# User CF + Item CF + SVD

In [3]:
import pandas as pd
import os

### Import data
The file "u.data" which contains the full dataset.
- 100,000 rating(1-5) from 943 users on 1682 movies
- Each user has rated at least 20 movies

In [4]:
data_dir = os.path.join('data', 'ml-100k')

In [5]:
data_dir

'data/ml-100k'

In [11]:
file_name = os.path.join(data_dir, 'u.data')

df = pd.read_csv(file_name, sep='\t', header = -1)

### full u dataset
- user id || item id || rating || timestape

Give the columns name to the dataset

In [26]:
df.columns = ['user_id', 'item_id', 'rating', 'itemstape']

In [151]:
df.head()

Unnamed: 0,user_id,item_id,rating,itemstape
0,196,242,3,881250949
1,186,302,3,891717742
2,22,377,1,878887116
3,244,51,2,880606923
4,166,346,1,886397596


### Split dataset(train 25%, test 75%) 

In [28]:
from sklearn.model_selection import train_test_split

train_data, test_data = train_test_split(df, test_size = 0.25)

### Rebuild the matrix(n x m) which n is number of users and m is the number of movies

In [146]:
n_users = df.user_id.unique().shape[0]

n_items = df.item_id.unique().shape[0]

print('Number of users = ' + str(n_users) + '| number of movies = '+ str(n_items))

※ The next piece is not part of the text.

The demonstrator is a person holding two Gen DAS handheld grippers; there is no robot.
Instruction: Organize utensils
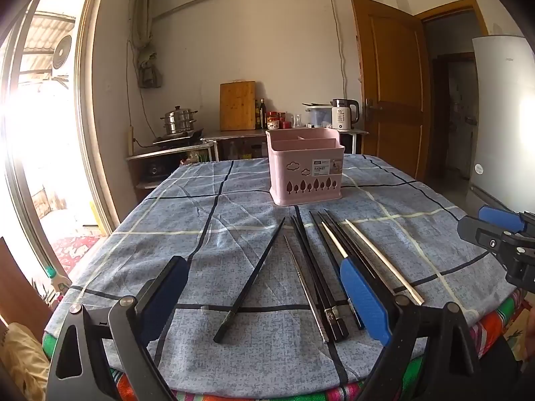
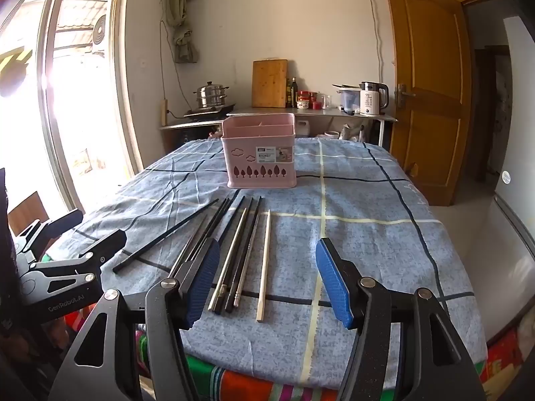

Number of users = 943| number of movies = 1682


### Create two user-item matrix, one for training and another for testing

### Training dataset

In [147]:
import numpy as np

train_data_matrix = np.zeros((n_users, n_items))

train_data_matrix.shape

### Testing dataset

In [42]:
test_data_matrix = np.zeros((n_users, n_items))

In [152]:
train_data.head()

Unnamed: 0,user_id,item_id,rating,itemstape
88544,49,477,2,888067727
64210,193,286,4,889122906
77672,796,106,2,893194895
43188,416,431,4,886316164
52868,292,96,4,881103568


### insert the data into the train data matrix and test data matrix

Becuase user_id and item_id are start from 1, so the value in the matrix should be decread by 1

In [40]:
for line in train_data.itertuples():
    train_data_matrix[line[1] - 1, line[2] - 1] = line[3]

for line in test_data.itertuples():
    test_data_matrix[line[1] - 1, line[2] - 1] = line[3]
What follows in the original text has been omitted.